Sidwell’s library is currently undergoing a massive reorganization, according to Sidwell Librarian Stephanie Gamble. As the library transitions from using the Dewey Decimal System of Classification to the Library of Congress Classification to label its nonfiction books, librarians have prohibited students from sitting near certain shelves and have culled many works from Sidwell’s over 20,000-volume collection.
In an interview with Horizon, Gamble said that plans for library reforms began soon after she came to Sidwell in 2019.
“University libraries use Library of Congress as our classification system. And so when I got here and was back at Dewey, there were things that just like didn’t make sense to me,” Gamble said, noting that the Dewey Decimal System’s inconsistencies “were sort of disruptive to the ways students were doing research.” Gamble cited the placement of books on the Civil Rights Movement as an example of these flaws — under the Dewey Decimal System, these books are spread out between “six different locations within the stacks” in a way that “feel[s] unnatural to the way the research process happens.”
Backlash among librarians to the Dewey System, according to Gamble, is widespread.

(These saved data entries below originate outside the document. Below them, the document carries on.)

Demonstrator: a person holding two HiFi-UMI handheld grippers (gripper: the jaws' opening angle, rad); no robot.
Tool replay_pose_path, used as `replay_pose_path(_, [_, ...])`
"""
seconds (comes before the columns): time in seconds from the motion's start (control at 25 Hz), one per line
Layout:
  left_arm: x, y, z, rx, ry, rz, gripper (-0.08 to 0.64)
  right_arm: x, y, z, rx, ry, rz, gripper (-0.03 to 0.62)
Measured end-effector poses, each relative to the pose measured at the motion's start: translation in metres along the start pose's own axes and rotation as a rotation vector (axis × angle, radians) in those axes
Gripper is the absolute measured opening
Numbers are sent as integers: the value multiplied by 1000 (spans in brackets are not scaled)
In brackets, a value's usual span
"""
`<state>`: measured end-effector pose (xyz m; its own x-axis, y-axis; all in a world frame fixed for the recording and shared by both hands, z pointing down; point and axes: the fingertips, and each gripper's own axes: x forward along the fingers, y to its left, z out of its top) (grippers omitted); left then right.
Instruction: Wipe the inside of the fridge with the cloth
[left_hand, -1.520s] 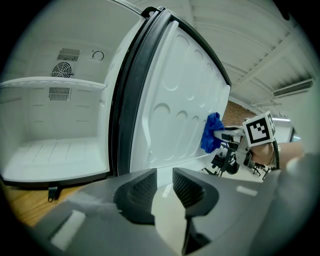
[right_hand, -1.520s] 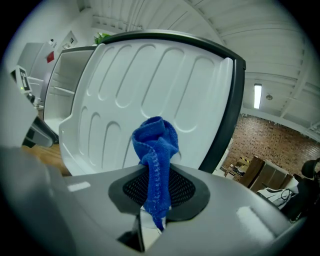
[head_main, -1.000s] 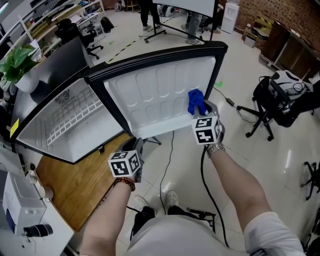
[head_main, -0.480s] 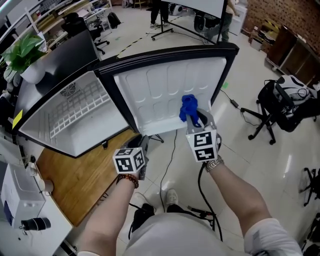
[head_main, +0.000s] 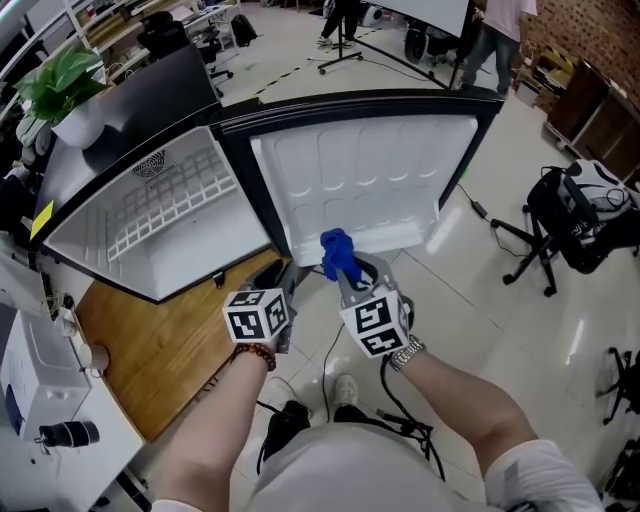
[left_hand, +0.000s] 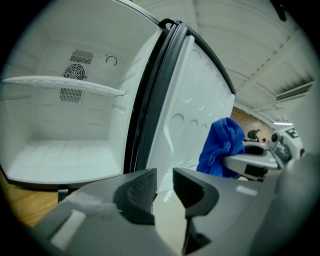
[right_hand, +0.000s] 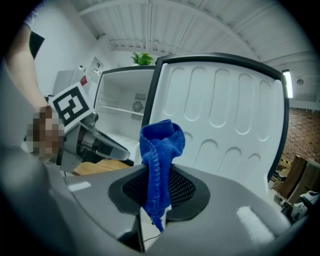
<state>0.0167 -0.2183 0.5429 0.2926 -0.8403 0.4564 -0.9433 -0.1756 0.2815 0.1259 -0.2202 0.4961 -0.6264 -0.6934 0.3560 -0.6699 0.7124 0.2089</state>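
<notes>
The small fridge stands open. Its white inside (head_main: 170, 225) with a wire shelf (left_hand: 65, 85) is at the left, and its door's moulded inner panel (head_main: 370, 180) swings out to the right. My right gripper (head_main: 345, 275) is shut on a blue cloth (head_main: 337, 252) that sticks up between its pads (right_hand: 160, 150), in front of the door's lower edge. My left gripper (head_main: 283, 285) hovers close beside it at the left, near the fridge's hinge side. Its jaws (left_hand: 164, 187) stand a little apart with nothing between them. The cloth (left_hand: 220, 147) shows at the right of the left gripper view.
The fridge rests on a wooden tabletop (head_main: 140, 360). A potted plant (head_main: 65, 85) stands on top of the fridge at the far left. An office chair with a black bag (head_main: 580, 225) is on the tiled floor at the right. People stand at the back (head_main: 490, 30). A black cable (head_main: 400, 400) trails below my arms.
My right gripper has carried the cloth leftward and nearer, from the door panel's right part to its lower left edge beside the left gripper. The left gripper has barely moved.
</notes>
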Motion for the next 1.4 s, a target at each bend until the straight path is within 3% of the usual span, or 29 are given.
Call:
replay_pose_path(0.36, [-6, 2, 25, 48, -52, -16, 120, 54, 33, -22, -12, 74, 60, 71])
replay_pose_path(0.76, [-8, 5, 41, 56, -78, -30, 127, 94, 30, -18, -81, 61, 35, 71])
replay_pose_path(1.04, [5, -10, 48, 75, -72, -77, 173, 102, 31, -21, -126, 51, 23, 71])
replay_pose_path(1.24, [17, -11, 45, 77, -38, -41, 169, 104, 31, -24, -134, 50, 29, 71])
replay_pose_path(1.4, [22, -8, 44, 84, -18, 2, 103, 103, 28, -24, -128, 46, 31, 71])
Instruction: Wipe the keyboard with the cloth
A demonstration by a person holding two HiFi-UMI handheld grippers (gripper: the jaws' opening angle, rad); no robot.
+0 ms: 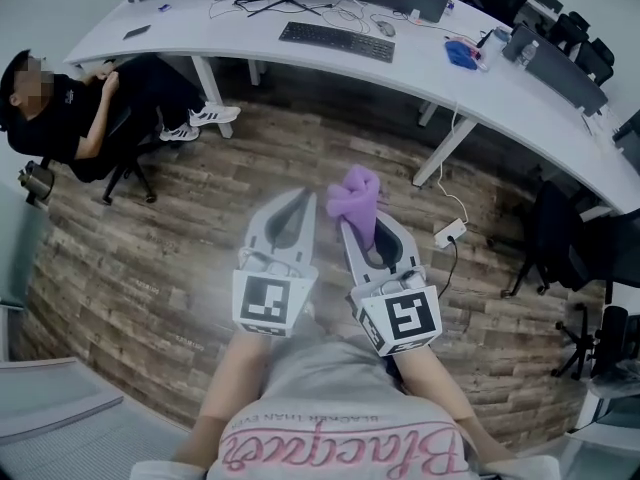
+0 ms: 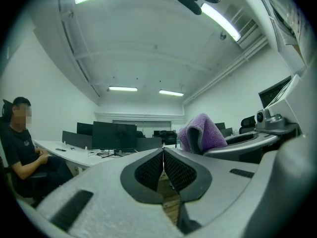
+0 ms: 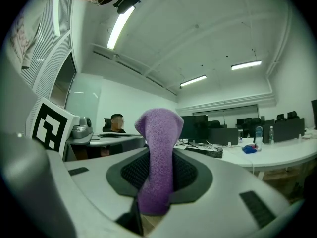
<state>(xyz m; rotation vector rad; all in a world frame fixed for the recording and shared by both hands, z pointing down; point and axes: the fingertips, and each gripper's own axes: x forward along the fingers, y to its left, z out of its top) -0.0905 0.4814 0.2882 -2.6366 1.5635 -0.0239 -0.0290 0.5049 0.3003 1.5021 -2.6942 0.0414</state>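
The right hand-held gripper (image 3: 156, 168) clamps the cloth (image 3: 157, 148); the left hand-held gripper (image 2: 163, 156) has jaws together, empty. The keyboard (image 1: 337, 41) lies on the table (image 1: 480, 98), well apart. Risk: the loose cloth end may snag keys and pull free.

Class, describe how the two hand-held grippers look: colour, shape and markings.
The left hand-held gripper and right hand-held gripper are pale grey, with tapering jaws lined by dark textured pads. Each carries a white cube with black square markers.
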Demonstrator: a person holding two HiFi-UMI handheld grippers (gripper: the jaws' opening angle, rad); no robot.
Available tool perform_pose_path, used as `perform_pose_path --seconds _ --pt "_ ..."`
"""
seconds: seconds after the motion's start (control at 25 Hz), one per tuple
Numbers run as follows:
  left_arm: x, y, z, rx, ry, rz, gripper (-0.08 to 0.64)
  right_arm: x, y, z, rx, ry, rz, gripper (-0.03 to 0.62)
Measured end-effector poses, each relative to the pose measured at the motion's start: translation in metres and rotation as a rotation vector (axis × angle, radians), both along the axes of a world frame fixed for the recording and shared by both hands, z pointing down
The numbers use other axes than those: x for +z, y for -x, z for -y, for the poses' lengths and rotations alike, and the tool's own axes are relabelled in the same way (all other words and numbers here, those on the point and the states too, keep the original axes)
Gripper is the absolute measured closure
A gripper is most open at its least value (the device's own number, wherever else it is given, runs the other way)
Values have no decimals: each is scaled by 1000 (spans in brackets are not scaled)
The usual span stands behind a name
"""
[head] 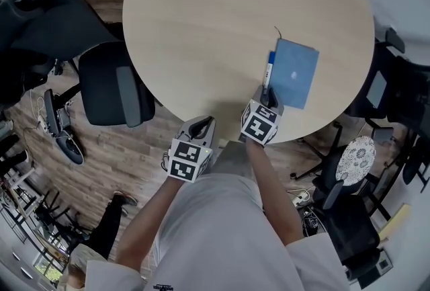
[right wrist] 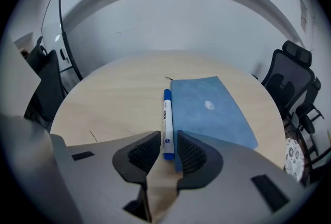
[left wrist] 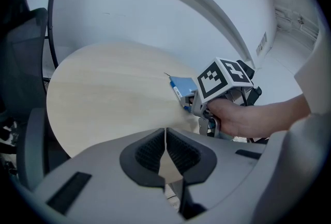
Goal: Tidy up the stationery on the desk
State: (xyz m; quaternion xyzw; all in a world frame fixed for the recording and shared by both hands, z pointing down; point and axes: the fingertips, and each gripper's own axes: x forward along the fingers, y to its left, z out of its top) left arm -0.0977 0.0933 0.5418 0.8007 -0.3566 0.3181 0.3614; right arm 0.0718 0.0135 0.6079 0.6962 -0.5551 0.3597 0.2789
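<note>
1. My left claw [left wrist: 165,132] is nearest to me, held off the table's near edge. Its jaws are pressed together with nothing between them.
2. My right claw [right wrist: 168,140] is out over the table [right wrist: 114,99]. Its jaws stand a little apart, one on each side of the near end of the marker [right wrist: 166,117]. I see a thin gap at the right pad, so I judge it is not yet pinched.
3. The marker lies flat on the wood, pointing away from me, with its blue cap at the far end. It runs just beside the left edge of the notebook [right wrist: 209,109].
4. I expect the marker to be light and stiff, with a smooth round barrel that may roll or slip. I would rather grip further up the white barrel than at this very end, so it does not swing or pivot.
5. The notebook is flat and thin, probably somewhat floppy. My right pad sits close to its edge, so I could nip the cover as well.
6. Beyond the table stands an office chair [right wrist: 289,75].
</note>
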Motion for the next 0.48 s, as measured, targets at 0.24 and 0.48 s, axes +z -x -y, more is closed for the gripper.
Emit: perform_pose_path --seconds 0.24,0.48 --pt "-12 -7 0 -3 -25 -27 532 -26 4 -10 -44 -38 13 489" --pt "-37 -17 8 -6 -83 -52 532 -66 9 -19 -84 -98 63 491"
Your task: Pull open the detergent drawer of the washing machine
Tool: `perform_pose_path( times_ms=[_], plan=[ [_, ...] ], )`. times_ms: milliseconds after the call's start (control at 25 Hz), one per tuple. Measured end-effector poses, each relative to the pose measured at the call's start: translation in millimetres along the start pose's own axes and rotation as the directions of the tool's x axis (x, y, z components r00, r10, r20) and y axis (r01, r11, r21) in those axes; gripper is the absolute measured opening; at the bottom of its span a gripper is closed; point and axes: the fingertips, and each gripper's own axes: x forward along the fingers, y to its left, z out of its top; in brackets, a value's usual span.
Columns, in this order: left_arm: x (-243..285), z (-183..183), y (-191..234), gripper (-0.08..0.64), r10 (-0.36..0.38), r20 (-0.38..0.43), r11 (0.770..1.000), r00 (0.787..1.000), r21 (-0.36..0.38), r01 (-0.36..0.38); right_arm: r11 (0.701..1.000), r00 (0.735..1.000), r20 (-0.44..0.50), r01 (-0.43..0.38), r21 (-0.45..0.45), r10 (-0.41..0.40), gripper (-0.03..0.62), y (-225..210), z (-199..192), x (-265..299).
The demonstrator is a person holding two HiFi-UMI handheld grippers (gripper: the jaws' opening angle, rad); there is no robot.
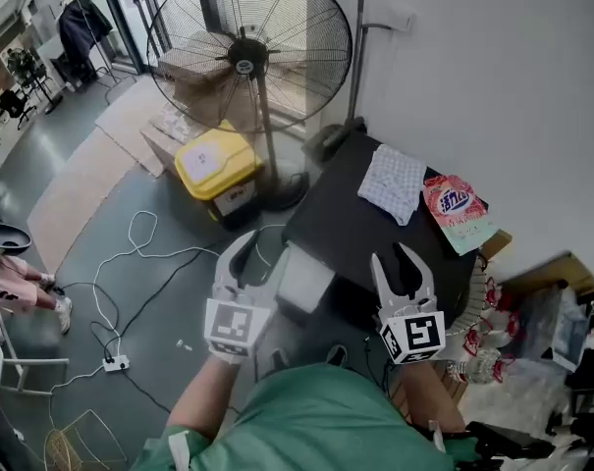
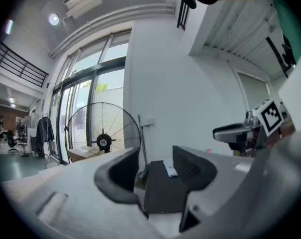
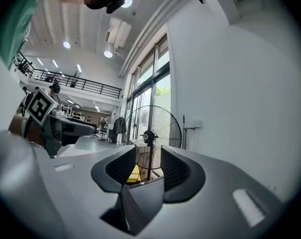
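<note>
Head view: both grippers are up and level at the front of the washing machine (image 1: 360,226), whose dark top carries a cloth (image 1: 393,183) and a detergent bag (image 1: 456,209). My left gripper (image 1: 257,253) sits just beside a pale block at the machine's front-left corner, probably the detergent drawer (image 1: 304,278). From this steep angle I can't tell whether it's already out. My right gripper (image 1: 397,258) hangs over the front edge further right, near the drawer but not lined up with it, so I judge left is the one lined up to pull. Left gripper view: jaws moderately apart and empty, with the dark machine top showing in the gap, so the aim is at the machine. Right gripper view: jaws a narrower gap apart, nothing between them. The gap shows only the fan (image 3: 149,133) and yellow bin (image 3: 132,174) beyond, so it's pointed past the machine and not at the drawer.
</note>
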Motion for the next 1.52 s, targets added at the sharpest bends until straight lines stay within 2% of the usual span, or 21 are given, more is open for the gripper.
perform_pose_path(
  times_ms=[280,760,920,1520],
  plan=[
    [2,7,9,0.210,0.024,0.009,1.000,1.000,0.013,-0.024,1.000,0.999,0.036,-0.006,-0.030,0.007,0.156,-2,13,6],
    [14,-4,20,0.209,0.023,-0.020,1.000,1.000,-0.002,-0.023,1.000,1.000,0.008,-0.007,-0.022,0.007,0.156,-2,6,22],
    [16,-7,22,0.209,0.024,-0.032,1.000,0.999,-0.004,-0.024,1.000,1.000,-0.003,0.014,-0.024,-0.014,0.114,-5,3,24],
    [25,-12,28,0.207,0.019,-0.043,1.000,0.999,-0.011,-0.019,1.000,1.000,-0.011,0.006,0.007,-0.006,0.114,-9,-1,35]
  ],
)
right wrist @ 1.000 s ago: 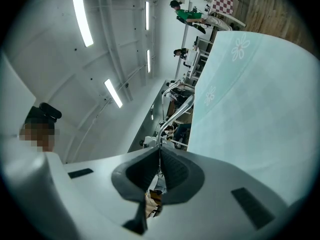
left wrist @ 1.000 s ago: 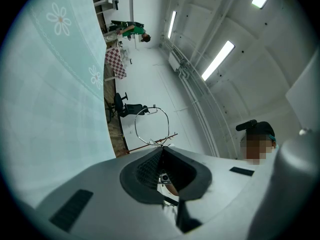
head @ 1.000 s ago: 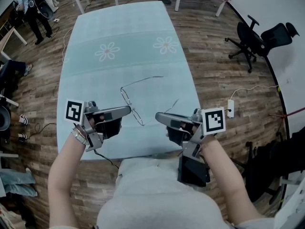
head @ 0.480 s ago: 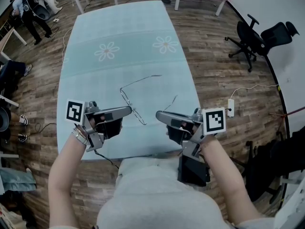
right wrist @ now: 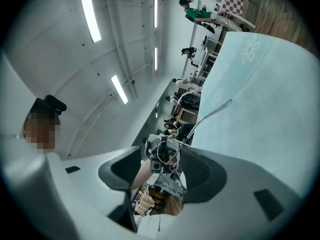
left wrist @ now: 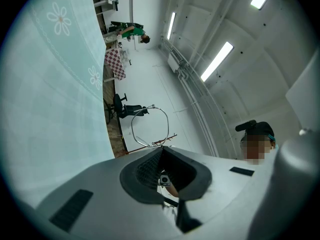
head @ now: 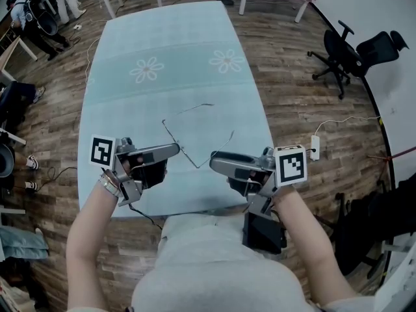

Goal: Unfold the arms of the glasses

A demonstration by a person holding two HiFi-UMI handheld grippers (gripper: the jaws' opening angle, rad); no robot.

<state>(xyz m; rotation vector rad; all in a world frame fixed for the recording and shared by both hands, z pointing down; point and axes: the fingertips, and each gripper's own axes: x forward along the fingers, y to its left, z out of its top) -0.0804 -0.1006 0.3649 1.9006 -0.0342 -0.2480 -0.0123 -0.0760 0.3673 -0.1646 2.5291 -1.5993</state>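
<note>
Left tongs clamped on glasses frame, over bench. Right tongs just opened wide; one glasses arm lies loose between them.

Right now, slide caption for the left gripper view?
Left gripper shut on wire-rimmed glasses, one lens rim showing beyond the jaws.

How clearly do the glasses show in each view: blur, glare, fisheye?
Head view: sharp, evenly lit, glasses thin and faint against the pale tablecloth. Left gripper view: strong fisheye, lens rim crisp against white. Right gripper view: same warp, bright ceiling strips, temple sharp.
</note>
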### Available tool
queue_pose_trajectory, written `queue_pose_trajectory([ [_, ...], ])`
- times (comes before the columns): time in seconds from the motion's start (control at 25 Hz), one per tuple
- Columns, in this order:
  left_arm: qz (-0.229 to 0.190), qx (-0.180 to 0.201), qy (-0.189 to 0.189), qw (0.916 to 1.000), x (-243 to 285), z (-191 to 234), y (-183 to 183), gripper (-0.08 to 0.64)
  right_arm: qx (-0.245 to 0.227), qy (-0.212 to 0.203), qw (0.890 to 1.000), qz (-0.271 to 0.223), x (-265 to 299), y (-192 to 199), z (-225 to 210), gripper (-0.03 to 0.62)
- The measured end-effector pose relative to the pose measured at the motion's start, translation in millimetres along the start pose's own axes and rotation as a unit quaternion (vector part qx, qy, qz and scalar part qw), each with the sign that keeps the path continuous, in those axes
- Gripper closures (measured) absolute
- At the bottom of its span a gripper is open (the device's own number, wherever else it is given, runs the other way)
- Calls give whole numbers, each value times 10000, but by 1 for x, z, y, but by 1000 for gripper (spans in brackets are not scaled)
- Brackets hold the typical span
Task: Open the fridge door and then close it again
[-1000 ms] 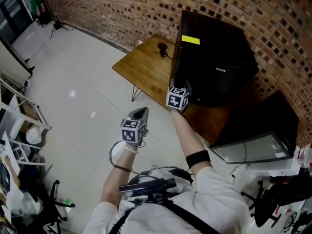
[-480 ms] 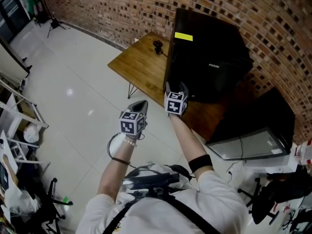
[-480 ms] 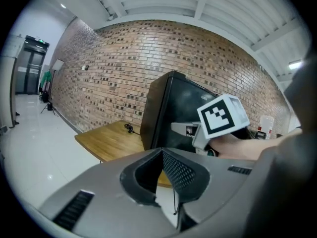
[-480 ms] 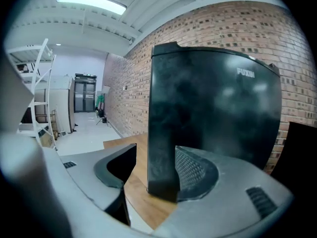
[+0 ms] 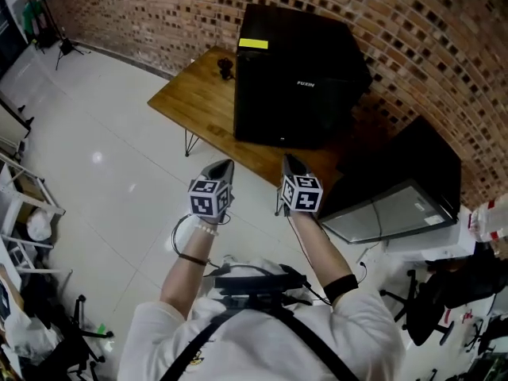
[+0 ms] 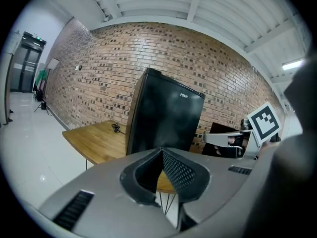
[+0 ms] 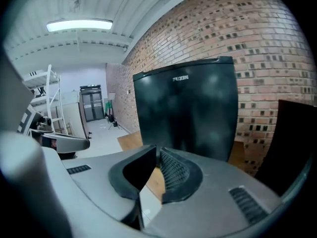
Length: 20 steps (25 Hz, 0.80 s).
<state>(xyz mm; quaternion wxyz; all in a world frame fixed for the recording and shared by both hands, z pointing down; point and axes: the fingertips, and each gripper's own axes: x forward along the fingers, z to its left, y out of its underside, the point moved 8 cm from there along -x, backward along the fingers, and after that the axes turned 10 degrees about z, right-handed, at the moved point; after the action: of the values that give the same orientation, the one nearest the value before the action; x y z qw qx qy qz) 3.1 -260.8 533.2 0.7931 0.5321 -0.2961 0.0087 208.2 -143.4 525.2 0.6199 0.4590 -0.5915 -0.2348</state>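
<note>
Fridge door [image 5: 282,105] sits flush and shut on the black fridge [image 5: 302,34], which stands upright on the wooden bench [image 5: 194,101] against the brick wall [image 5: 159,6]. No gap shows along either edge of that door, and nobody's touching it!

Both tools hang well back, over the pale floor [image 5: 103,157] by the bench's near edge. Left hand-held gripper [image 6: 162,152]: pads pressed together, nothing between them, aimed at the fridge from a distance. Right hand-held gripper [image 7: 157,150]: its jaws have just been closing, and they've come together on empty air. There's no handle and no door edge between them, and the dark fridge front stands beyond, well apart.

So how far along are we? Door closed, both tools clear, no grip anywhere. That reads as either end of the job, and these views alone won't settle which. If the swing out and back is already done, nothing is left. If not, the whole job remains. One tool must reach the door's edge, spread, take hold and pull it open, then push it home again.
</note>
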Motion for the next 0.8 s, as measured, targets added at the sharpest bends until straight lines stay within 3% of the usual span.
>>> queue_pose_trajectory([
  [0.4,162,-76,-42,9998,4,-88,43,560,204,106,9995,231,-80,70,-82,587],
  [0.8,307,-89,-98,9994,15,-149,62,560,579,96,9983,-10,-112,100,-123,587],
])
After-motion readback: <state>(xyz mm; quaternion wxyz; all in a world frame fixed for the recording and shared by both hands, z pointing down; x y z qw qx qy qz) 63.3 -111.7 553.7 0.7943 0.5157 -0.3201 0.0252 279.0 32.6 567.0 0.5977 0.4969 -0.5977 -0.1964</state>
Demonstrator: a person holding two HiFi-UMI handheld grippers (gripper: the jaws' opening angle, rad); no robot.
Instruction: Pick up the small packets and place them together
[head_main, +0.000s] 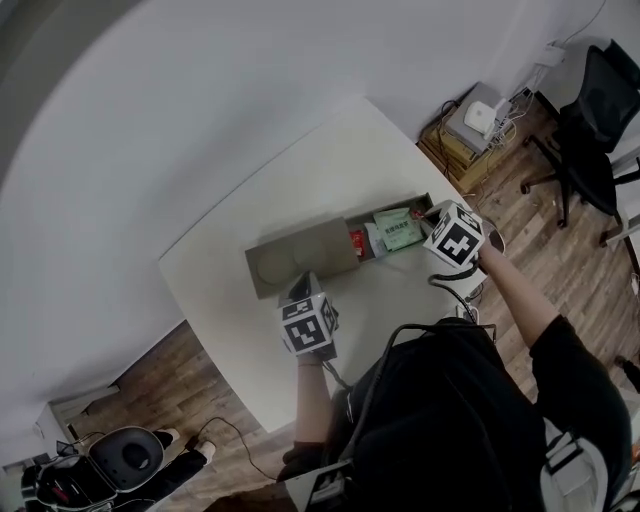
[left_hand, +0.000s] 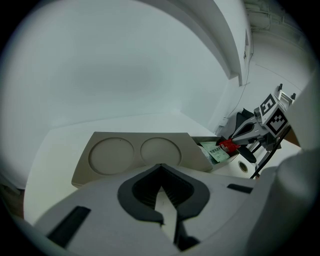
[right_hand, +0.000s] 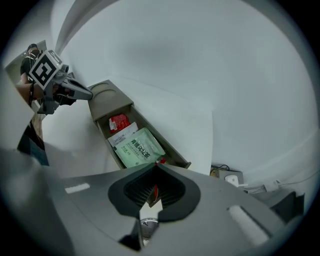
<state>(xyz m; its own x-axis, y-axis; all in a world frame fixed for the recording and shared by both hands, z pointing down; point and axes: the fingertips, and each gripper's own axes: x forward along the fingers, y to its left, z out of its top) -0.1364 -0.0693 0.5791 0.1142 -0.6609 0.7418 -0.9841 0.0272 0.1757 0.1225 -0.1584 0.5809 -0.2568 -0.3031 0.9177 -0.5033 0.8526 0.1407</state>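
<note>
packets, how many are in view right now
4: a red packet, a white packet and a green packet lie in the tray's open compartment; a second red packet is pinched in the right hand-held gripper. Others may hide underneath.

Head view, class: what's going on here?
A person works two handheld grippers at a white table. The right gripper is shut on a small red packet over the open end of a tray holding green packets and a second red packet. The left gripper, shut and empty, sits by the tray's covered end.
</note>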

“In the library community, there’s a lot of calls to get rid of or move away from [Melvil] Dewey,” the developer of the system, Gamble said. “He was a very problematic human, and so having his name on the system is something that a lot of us don’t feel awesome about.”
Gamble noted that these issues are “reflected in the system itself:” of the numbers categorizing books on religion, for example, 90% are devoted solely to Christianity. Literature is classified similarly, Gamble said, with the majority of numbers reserved for European literature and other world literature relegated to “this last little bit at the end.”
Though the Library of Congress classification has its own “set [of] biases,” like “any categorization of knowledge,” Gamble said, she anticipates that its institution will have “subtle payoffs,” citing its “flexib[ility]” and inclusion of publication years.
“Thinking about… preparing students to do college-level research,” Gamble decided to “switch systems,” a process that no librarian at other high schools she had contacted had undertaken. At first, the reorganization was hindered by the software, as the library’s software lacked the necessary capabilities to efficiently coordinate it. With updates, though, and the Upper School’s move to the Upton Building approaching, this year “seemed like the right time to finally dive in and do it,” Gamble said.
Many of the “back-end” library reforms, such as importing the Library of Congress call numbers for non-fiction books into Sidwell’s catalog, a process spearheaded by Library Assistant Savanna Richie, are already complete. Archives and Upper School Library Associate Ian Sylvester has also been, according to Gamble, “a huge help” throughout the transition. While going through the catalog, librarians have also “weeded” books, removing books with outdated scientific information and “history books that have problematic views because they are so old.” What remains to be done is finishing labeling every nonfiction book — which librarians and sophomores in work programs “on loan” to the library are currently working on — and organizing books in the Library of Congress Classification System, an effort that, among special collections like the Chinese Studies collection, will continue in the Upton Building.
Shortly before the end of the school year, librarians plan to move the newly organized books to the Upton Building, emptying the library’s stacks more than 50 years after it was first built.
In an interview with Horizon, freshman Adrian Estrada said that he was satisfied with reorganization efforts so far, noting that the library does “a pretty good job maintaining a structure where we can find the books” and complimenting the quality of its website. The library’s work, Estrada said, is a “great help.”